» **Directions for this task**: For this exercise, copy the data exactly and omit any images.

» **Supplied information**:

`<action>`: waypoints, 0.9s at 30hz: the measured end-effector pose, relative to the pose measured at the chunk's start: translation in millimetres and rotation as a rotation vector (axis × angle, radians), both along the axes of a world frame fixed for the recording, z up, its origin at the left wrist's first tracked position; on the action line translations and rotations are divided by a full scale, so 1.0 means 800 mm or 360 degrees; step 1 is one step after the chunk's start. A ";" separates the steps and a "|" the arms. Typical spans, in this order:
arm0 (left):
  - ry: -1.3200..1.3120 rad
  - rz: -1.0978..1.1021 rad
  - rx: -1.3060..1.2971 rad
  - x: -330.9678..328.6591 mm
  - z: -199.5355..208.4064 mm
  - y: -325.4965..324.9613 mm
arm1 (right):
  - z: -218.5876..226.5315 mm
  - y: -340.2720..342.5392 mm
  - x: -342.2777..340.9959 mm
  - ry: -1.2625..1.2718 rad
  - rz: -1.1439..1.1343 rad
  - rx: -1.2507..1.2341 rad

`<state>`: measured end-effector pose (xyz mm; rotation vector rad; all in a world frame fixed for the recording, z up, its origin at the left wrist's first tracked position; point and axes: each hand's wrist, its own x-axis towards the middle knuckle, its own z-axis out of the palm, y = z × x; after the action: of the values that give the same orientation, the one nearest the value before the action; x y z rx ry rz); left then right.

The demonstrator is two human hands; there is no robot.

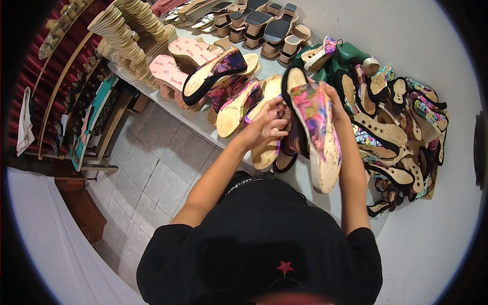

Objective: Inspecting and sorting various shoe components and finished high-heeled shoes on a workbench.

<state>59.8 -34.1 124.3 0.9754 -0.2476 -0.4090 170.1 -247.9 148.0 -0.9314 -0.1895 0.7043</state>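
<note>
A wedge shoe upper on its pale sole point(316, 114), covered in pink, blue and purple floral fabric with black edging, is held up in front of my body. My right hand point(334, 101) grips it along its right side, with part of the fingers behind it. Just left of the shoe is my left hand point(265, 125), fingers apart and slightly bent; whether a fingertip touches the shoe I cannot tell. Under and beside the left hand lie similar pale-bottomed floral wedges point(238, 113). Farther left, a black-edged floral wedge point(214, 76) rests on top of others.
Pink insoles point(170, 71) and tall stacks of layered soles point(122, 38) occupy the table's left. Black-topped heeled soles point(264, 30) line the back. A heap of wooden shoe lasts and floral uppers point(401, 127) fills the right, by a green object point(351, 55). Tiled floor point(157, 178) lies left.
</note>
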 end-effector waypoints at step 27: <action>0.0805 0.1261 -0.0625 -0.013 0.032 -0.019 | 0.113 0.121 -0.071 -0.2308 0.0671 -0.1737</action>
<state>49.2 -48.9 150.2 0.4942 0.4985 0.1321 113.1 -150.8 238.2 -2.3925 -1.4061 0.3305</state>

» **Task output**:
`<action>`: waypoints, 0.9s at 30hz: the measured end-effector pose, relative to the pose measured at the chunk's start: translation in millimetres and rotation as a rotation vector (axis × angle, radians), both along the axes of a world frame fixed for the recording, z up, its origin at the left wrist's first tracked position; on the action line translations and rotations are divided by a full scale, so 1.0 means 800 mm or 360 degrees; step 1 is one step after the chunk's start. A ";" separates the steps and a "|" the arms. Typical spans, in this order:
arm0 (left):
  - ry: -1.3200..1.3120 rad
  - rz: -1.0978..1.1021 rad
  - rx: -1.3060..1.2971 rad
  - x: -330.9678..328.6591 mm
  - z: -199.5355..208.4064 mm
  - y: -325.4965..324.9613 mm
arm1 (right):
  - z: -218.5876..226.5315 mm
  - y: -340.2720..342.5392 mm
  - x: -342.2777..340.9959 mm
  - ry: -1.2625..1.2718 rad
  - rz: -1.1439..1.1343 rad
  - rx: -1.2507..1.2341 rad

`<state>`: measured end-effector pose (xyz mm; rotation vector rad; all in a world frame fixed for the recording, z up, its origin at the left wrist's first tracked position; point and axes: each hand's wrist, its own x-axis towards the middle knuckle, its own z-axis out of the palm, y = z × x; after the action: of the values that give the same orientation, the one nearest the value before the action; x y z rx ry rz); left then right.

The demonstrator is two human hands; there is no robot.


Objective: Inspecting and sorting various shoe components and finished high-heeled shoes on a workbench.

<state>59.8 -34.1 124.3 0.9754 -0.2476 -0.4090 170.1 -247.9 148.0 -0.9314 -0.1895 0.7043</state>
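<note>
A wedge shoe upper on its pale sole point(316, 114), covered in pink, blue and purple floral fabric with black edging, is held up in front of my body. My right hand point(334, 101) grips it along its right side, with part of the fingers behind it. Just left of the shoe is my left hand point(265, 125), fingers apart and slightly bent; whether a fingertip touches the shoe I cannot tell. Under and beside the left hand lie similar pale-bottomed floral wedges point(238, 113). Farther left, a black-edged floral wedge point(214, 76) rests on top of others.
Pink insoles point(170, 71) and tall stacks of layered soles point(122, 38) occupy the table's left. Black-topped heeled soles point(264, 30) line the back. A heap of wooden shoe lasts and floral uppers point(401, 127) fills the right, by a green object point(351, 55). Tiled floor point(157, 178) lies left.
</note>
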 end-effector waypoints at step 27: <action>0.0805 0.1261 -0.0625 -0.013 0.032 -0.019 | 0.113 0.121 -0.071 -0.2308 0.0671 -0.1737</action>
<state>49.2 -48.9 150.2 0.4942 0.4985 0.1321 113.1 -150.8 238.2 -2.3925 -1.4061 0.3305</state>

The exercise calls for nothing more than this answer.